ThumbWitchesAbroad · 11/05/2018 07:05

I couldn't care less if I never had it again either. Partly because it's not very good but I really just can't be bothered with it and never really have been.
My DH, luckily, doesn't seem too bothered - he never had a particularly high sex drive himself, even at our most active, it would be 2-3 times a week at most.

If neither of you are bothered then I wouldn't worry - there's no set rules about how often you should have sex (regardless of what Cosmo thinks!!)

My parents were married for 42 years, and while I shouldn't really know this, I do know (because my Mum told me) that they didn't really have sex again after my siblings were born, so that would be for about 35 years of the 42 they were married. I don't know how much it bothered my Dad, and I'm never going to ask him! But it didn't bother Mum.

BestBeforeYesterday · 11/05/2018 07:07

Contraceptives containing hormones are a massive libido killer. A friend of mine saved her marriage by coming off it.
As for your question: I don't think it's that common. It might occur for certain periods of time in many monogamous relationships, but mostly doesn't mean it's the end of the road.
I agree with a pp who said many have sex they're not happy with because it requires communication skills, trust, etc.
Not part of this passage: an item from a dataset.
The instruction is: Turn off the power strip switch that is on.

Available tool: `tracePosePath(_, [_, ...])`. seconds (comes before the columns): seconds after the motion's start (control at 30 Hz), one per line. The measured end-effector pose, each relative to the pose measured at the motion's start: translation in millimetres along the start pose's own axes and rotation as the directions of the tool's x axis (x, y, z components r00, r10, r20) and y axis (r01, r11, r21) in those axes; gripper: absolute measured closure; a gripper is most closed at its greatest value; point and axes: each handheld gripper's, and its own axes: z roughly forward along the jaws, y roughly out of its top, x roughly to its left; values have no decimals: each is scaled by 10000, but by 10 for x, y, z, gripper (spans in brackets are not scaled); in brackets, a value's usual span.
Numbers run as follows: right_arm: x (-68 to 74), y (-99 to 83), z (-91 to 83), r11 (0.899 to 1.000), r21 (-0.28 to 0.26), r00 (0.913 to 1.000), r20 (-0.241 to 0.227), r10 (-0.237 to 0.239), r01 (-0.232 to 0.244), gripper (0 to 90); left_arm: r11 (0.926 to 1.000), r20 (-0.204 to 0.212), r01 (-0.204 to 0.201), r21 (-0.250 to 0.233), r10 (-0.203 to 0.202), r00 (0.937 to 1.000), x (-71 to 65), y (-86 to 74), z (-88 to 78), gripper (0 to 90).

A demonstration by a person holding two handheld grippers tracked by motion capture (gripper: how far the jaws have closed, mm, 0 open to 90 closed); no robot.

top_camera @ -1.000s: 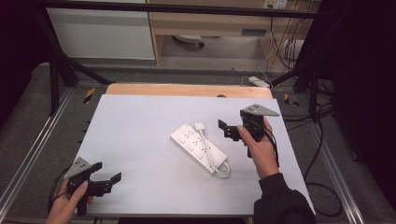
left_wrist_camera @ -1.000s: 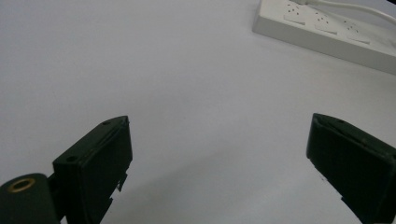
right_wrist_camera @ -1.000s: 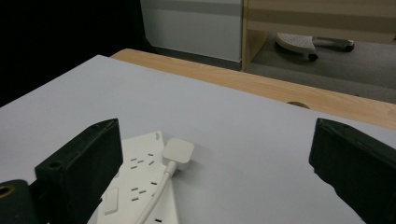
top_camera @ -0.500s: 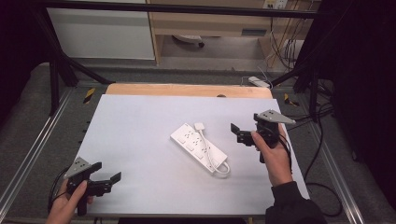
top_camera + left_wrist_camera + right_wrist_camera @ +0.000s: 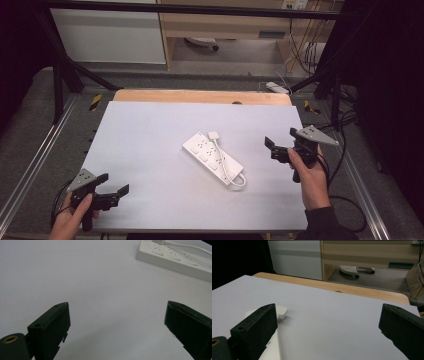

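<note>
A white power strip [image 5: 212, 157] lies diagonally at the middle of the white table [image 5: 150, 130]. Its cord loops back over it, with the white plug [image 5: 214, 135] resting by its far end. My right gripper [image 5: 272, 148] hovers open a little right of the strip, jaws pointing left. In the right gripper view the strip [image 5: 274, 345] and plug [image 5: 282, 311] sit beside the left jaw, and nothing is between the jaws [image 5: 327, 325]. My left gripper [image 5: 114, 184] rests open at the near left corner. In the left gripper view its jaws [image 5: 117, 322] are empty, with the strip [image 5: 175, 258] far ahead.
A bare wooden strip [image 5: 200, 96] runs along the table's far edge. Beyond it stand a white cabinet [image 5: 110, 35] and a wheeled base [image 5: 200, 44] on the floor. Another power strip [image 5: 277, 88] and cables lie off the far right corner.
My right gripper has drawn back to the right and nearer the front, away from the power strip. The left gripper and the strip have stayed put.
</note>
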Motion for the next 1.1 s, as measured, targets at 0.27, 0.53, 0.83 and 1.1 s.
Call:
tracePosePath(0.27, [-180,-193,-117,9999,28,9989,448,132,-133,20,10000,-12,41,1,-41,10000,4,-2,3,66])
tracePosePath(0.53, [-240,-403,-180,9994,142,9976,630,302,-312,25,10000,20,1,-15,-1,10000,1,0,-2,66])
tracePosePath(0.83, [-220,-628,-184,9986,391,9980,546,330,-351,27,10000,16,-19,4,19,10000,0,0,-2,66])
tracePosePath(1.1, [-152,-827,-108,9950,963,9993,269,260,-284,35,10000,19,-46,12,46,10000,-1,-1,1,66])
NoKnownFather · 11/05/2018 07:10

Some medication can lower/diminish your libido. I was taking antiMigraine medication and had similar symptoms to what you've suggested, then another side affect flared up and I went off them, supposedly for a short while, but my libido returned with a vengeance. Other prescription medications can have the same/similar affects too.

;-)

Ledkr · 11/05/2018 07:12

I find my sex drive gets better when we have had some good quality time together. We have had a week of running about after the kids and have had not even an hour together on our own so I'm right off it at the moment. Lunch our or a trip to the cinema together or even just some time to chat and it comes right back.
I guess when you've had no time to yourselves for ages it's like wanting sex with a total stranger, which I don't.

TheFifthKey · 11/05/2018 07:15

Pinot - I hate the sound of those relationships too. I divorced because I was in one and it was not lovely and calm and comforting, it was boring and oddly tense and I longed to feel wanted sometimes. Obviously that’s not the only reason we broke up but the utter tedium was part of it. Now I have a boyfriend and the sex I thought I wasn’t bothered with and could live without is absolutely indispensable to me! Like breathing! He doesn’t live with me and we purposely spend time apart so when we do see each other it’s so good, and I couldn’t go back to a pottering-along relationship now. I don’t know why they’re sold as being the ultimate. They’re soul-destroying.